- [What to do] Retype word for word the lines of the data below, from the first to the one bearing "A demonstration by", with that one included.

- [Data provided]

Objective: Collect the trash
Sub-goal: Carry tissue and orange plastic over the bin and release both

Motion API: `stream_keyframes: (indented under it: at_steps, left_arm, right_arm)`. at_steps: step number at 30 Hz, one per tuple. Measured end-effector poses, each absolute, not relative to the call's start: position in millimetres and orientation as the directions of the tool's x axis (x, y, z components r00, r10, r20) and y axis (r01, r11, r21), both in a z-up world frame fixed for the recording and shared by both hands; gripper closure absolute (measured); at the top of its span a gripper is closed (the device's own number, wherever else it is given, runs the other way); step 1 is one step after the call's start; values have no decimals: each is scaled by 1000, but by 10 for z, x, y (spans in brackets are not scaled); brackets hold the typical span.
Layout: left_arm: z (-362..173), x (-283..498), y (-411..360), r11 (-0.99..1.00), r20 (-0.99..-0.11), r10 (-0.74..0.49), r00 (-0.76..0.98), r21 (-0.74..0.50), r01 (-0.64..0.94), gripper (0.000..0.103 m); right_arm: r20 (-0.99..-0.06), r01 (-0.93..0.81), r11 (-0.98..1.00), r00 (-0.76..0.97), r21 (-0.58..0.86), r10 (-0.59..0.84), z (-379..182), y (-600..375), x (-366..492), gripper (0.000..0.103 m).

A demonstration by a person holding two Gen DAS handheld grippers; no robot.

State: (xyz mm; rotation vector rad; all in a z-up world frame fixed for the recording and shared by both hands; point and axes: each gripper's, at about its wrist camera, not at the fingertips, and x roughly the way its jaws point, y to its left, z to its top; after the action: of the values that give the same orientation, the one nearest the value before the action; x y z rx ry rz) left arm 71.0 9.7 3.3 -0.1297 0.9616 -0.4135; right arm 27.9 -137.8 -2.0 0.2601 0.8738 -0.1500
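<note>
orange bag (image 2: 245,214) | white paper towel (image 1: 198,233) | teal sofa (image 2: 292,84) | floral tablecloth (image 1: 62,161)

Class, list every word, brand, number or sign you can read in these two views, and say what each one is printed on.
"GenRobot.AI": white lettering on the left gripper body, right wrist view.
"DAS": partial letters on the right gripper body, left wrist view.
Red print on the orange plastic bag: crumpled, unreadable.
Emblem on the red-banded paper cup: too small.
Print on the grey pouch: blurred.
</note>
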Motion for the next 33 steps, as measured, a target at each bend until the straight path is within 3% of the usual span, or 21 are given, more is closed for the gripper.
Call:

- [Answer box]
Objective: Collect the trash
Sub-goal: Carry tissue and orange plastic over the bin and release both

Motion API: `stream_keyframes: (indented under it: at_steps, left_arm, right_arm)`. at_steps: step number at 30 Hz, one per tuple. Measured end-effector poses, each absolute, not relative to the call's start: position in millimetres and orientation as the directions of the tool's x axis (x, y, z components r00, r10, r20) and y axis (r01, r11, r21), both in a z-up world frame fixed for the recording and shared by both hands; gripper closure absolute (measured); at the top of its span a gripper is closed (the device's own number, wherever else it is given, runs the other way); step 1 is one step after the call's start; values have no decimals: each is scaled by 1000, but by 10 for z, x, y (spans in brackets are not scaled); brackets hold the typical span.
Layout: left_arm: z (-362..173), x (-283..498), y (-411..360), r11 (-0.99..1.00), r20 (-0.99..-0.11), r10 (-0.74..0.49), r00 (-0.76..0.98), r21 (-0.74..0.50), r01 (-0.64..0.94), gripper (0.000..0.103 m); right_arm: r20 (-0.99..-0.06), r01 (-0.93..0.81), r11 (-0.98..1.00), r00 (-0.76..0.97), r21 (-0.58..0.86), r10 (-0.59..0.84), z (-379..182), y (-600..375), x (-366..492), gripper (0.000..0.103 m).

A demonstration by a person holding two Gen DAS handheld grippers; no robot.

What the answer needed to say has been said.